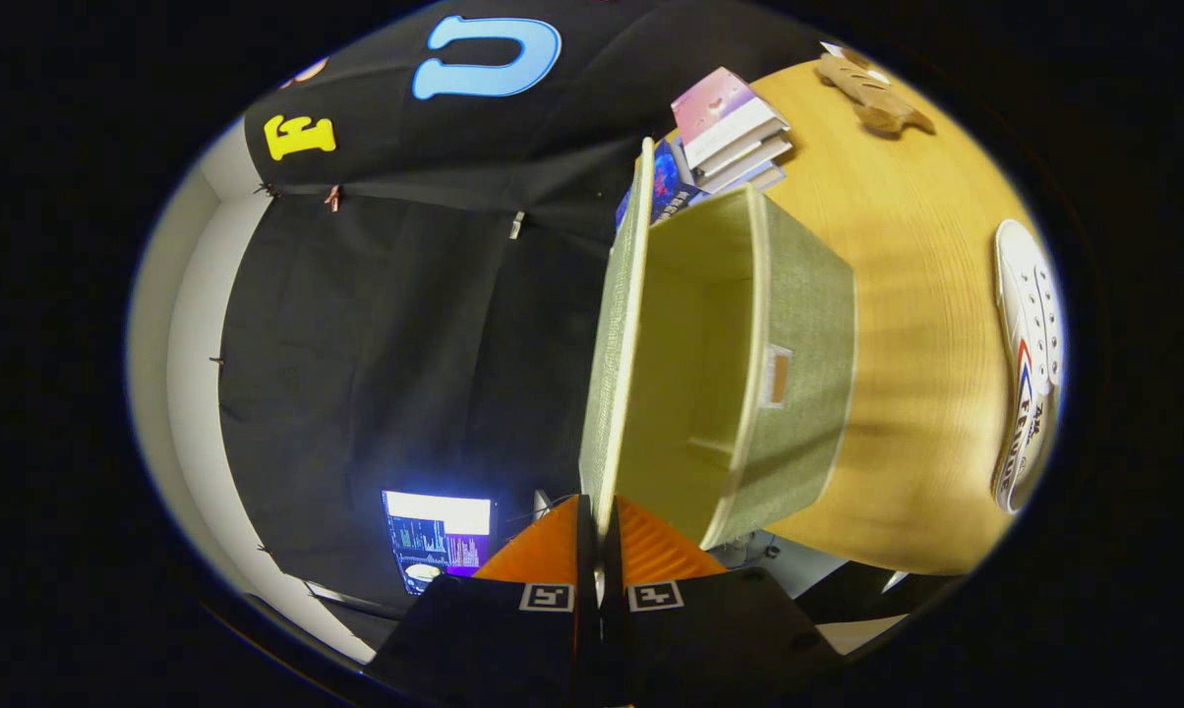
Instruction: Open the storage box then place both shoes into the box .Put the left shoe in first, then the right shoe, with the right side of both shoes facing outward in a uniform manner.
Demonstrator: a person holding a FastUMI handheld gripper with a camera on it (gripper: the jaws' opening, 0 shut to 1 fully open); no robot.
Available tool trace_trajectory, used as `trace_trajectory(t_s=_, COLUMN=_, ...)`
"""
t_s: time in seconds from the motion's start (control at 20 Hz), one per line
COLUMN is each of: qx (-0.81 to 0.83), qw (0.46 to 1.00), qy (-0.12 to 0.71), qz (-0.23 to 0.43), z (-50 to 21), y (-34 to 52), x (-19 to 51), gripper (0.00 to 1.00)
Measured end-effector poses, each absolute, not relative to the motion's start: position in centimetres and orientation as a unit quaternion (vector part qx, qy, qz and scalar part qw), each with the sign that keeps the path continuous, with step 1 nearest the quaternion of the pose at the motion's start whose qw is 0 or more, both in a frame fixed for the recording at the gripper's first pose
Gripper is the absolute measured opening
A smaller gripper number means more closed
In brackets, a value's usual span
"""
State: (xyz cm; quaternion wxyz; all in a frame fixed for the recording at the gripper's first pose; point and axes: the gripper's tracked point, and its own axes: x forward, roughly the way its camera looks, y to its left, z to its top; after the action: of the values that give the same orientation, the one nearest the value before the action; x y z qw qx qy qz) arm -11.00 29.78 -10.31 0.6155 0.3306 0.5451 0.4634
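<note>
1. one wooden table (907, 295) is the largest thing in view; the whole scene appears turned on its side, so the gripper is rolled over, its camera looking along the lid's plane.
2. behind it hangs the black cloth wall (385, 344), with a lit screen (440, 551) low beside the fingers.
3. the green fabric box (799, 364) stands on the table just ahead of the fingers, open, its pale inside bare of any contents; a small tag sits on its outer side wall.
4. the lid (617, 334) is swung up and stands clear of the box's mouth, seen edge-on, running from the fingertips away toward the books.
5. the gripper (600, 521) has its two fingers drawn almost together, with the lid's near edge pinched in the thin gap between them; both fingers look to press on it.
6. a stack of books (735, 128) lies on the table beyond the box, just past the lid's far end.
7. one white shoe (1030, 364) with red and blue side marks lies on the table well apart from the box, on its open side.
8. a small tan wooden object (872, 93) lies on the table's far part, past the books.
</note>
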Motion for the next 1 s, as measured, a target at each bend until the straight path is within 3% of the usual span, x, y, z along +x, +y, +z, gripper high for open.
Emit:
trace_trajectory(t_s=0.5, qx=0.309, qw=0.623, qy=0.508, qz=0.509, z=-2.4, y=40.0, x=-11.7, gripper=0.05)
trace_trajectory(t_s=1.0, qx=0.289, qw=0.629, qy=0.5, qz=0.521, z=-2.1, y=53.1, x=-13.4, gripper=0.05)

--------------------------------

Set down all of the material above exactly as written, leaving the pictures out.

> [Result]
Instruction: Open the storage box then place both shoes into the box .Put the left shoe in first, then the right shoe, with the right side of both shoes facing outward in a uniform manner.
Demonstrator: a person holding a FastUMI handheld gripper with a camera on it (gripper: the jaws' opening, 0 shut to 1 fully open); no robot.
Available tool trace_trajectory, used as `trace_trajectory(t_s=_, COLUMN=_, ...)`
"""
t_s: time in seconds from the motion's start (control at 20 Hz), one per line
COLUMN is each of: qx (-0.81 to 0.83), qw (0.46 to 1.00), qy (-0.12 to 0.71), qz (-0.23 to 0.43), z (-50 to 21), y (-34 to 52), x (-19 to 51), gripper (0.00 to 1.00)
Measured end-effector poses, each absolute, not relative to the motion's start: position in centimetres and orientation as a unit quaternion (vector part qx, qy, qz and scalar part qw), each with the sign that keeps the path continuous, with step 1 nearest the quaternion of the pose at the motion's start whose qw is 0 or more, both in a frame fixed for the recording at the gripper's first pose
Gripper is the absolute measured opening
A smaller gripper number means more closed
In brackets, a value's usual span
"""
State: (xyz cm; quaternion wxyz; all in a frame fixed for the recording at the gripper's first pose; point and axes: the gripper's tracked point, and its own axes: x forward, roughly the way its camera looks, y to its left, z to its top; after the action: of the values that give the same orientation, the one nearest the value before the action; x y z qw qx qy qz) arm -11.00 29.78 -10.31 0.6155 0.3306 0.5451 0.4634
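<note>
1. one wooden table (907, 295) is the largest thing in view; the whole scene appears turned on its side, so the gripper is rolled over, its camera looking along the lid's plane.
2. behind it hangs the black cloth wall (385, 344), with a lit screen (440, 551) low beside the fingers.
3. the green fabric box (799, 364) stands on the table just ahead of the fingers, open, its pale inside bare of any contents; a small tag sits on its outer side wall.
4. the lid (617, 334) is swung up and stands clear of the box's mouth, seen edge-on, running from the fingertips away toward the books.
5. the gripper (600, 521) has its two fingers drawn almost together, with the lid's near edge pinched in the thin gap between them; both fingers look to press on it.
6. a stack of books (735, 128) lies on the table beyond the box, just past the lid's far end.
7. one white shoe (1030, 364) with red and blue side marks lies on the table well apart from the box, on its open side.
8. a small tan wooden object (872, 93) lies on the table's far part, past the books.
</note>
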Motion for the next 1 s, as measured, a target at each bend until the straight path is within 3% of the usual span, x, y, z along +x, +y, +z, gripper high for open.
Emit:
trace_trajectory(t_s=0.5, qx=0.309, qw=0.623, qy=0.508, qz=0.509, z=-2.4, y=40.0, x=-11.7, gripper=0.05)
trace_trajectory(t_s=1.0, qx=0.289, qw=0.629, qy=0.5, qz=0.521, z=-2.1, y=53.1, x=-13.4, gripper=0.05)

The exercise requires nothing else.